* **Task to complete**: The line containing "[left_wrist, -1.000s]" marks where to begin; quote it and every line after it through the end of the data, exactly as written.

* **Dataset section**:
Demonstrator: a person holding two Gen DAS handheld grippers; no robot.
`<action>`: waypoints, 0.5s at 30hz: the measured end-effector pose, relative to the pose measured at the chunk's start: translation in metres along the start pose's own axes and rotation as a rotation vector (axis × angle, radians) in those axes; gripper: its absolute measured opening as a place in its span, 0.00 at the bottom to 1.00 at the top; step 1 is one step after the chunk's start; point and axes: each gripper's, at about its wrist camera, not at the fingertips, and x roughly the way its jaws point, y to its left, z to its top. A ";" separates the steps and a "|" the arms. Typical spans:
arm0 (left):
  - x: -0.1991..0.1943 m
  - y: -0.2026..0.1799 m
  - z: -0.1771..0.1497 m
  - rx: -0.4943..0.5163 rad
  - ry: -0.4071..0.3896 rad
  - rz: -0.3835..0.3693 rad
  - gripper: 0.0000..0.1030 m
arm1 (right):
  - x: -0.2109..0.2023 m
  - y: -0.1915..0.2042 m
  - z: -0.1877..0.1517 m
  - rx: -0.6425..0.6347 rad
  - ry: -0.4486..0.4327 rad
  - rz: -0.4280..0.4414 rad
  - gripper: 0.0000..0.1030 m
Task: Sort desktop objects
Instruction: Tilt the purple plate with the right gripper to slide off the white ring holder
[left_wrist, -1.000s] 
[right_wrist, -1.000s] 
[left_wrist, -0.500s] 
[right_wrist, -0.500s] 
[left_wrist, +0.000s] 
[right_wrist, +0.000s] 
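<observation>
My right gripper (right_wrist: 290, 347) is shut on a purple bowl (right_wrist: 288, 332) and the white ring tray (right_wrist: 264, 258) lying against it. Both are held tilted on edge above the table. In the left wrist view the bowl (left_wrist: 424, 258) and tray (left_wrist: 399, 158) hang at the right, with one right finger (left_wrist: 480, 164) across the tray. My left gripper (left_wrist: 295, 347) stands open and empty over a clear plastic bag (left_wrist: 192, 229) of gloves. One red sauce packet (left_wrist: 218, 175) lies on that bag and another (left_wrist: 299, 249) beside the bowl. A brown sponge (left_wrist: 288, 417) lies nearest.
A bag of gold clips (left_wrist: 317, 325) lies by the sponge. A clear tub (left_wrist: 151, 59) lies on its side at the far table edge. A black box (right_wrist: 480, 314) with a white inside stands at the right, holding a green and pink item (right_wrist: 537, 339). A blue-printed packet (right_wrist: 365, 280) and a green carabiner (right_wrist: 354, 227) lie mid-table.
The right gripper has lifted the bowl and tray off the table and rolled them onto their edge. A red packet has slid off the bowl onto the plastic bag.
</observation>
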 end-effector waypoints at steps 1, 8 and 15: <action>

* **Exercise response**:
[left_wrist, -1.000s] 
[right_wrist, -1.000s] 
[left_wrist, -0.500s] 
[right_wrist, -0.500s] 
[left_wrist, +0.000s] 
[right_wrist, +0.000s] 
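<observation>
My right gripper (right_wrist: 290, 347) is shut on a purple bowl (right_wrist: 288, 332) and the white ring tray (right_wrist: 264, 258) lying against it. Both are held tilted on edge above the table. In the left wrist view the bowl (left_wrist: 424, 258) and tray (left_wrist: 399, 158) hang at the right, with one right finger (left_wrist: 480, 164) across the tray. My left gripper (left_wrist: 295, 347) stands open and empty over a clear plastic bag (left_wrist: 192, 229) of gloves. One red sauce packet (left_wrist: 218, 175) lies on that bag and another (left_wrist: 299, 249) beside the bowl. A brown sponge (left_wrist: 288, 417) lies nearest.
A bag of gold clips (left_wrist: 317, 325) lies by the sponge. A clear tub (left_wrist: 151, 59) lies on its side at the far table edge. A black box (right_wrist: 480, 314) with a white inside stands at the right, holding a green and pink item (right_wrist: 537, 339). A blue-printed packet (right_wrist: 365, 280) and a green carabiner (right_wrist: 354, 227) lie mid-table.
The right gripper has lifted the bowl and tray off the table and rolled them onto their edge. A red packet has slid off the bowl onto the plastic bag.
</observation>
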 end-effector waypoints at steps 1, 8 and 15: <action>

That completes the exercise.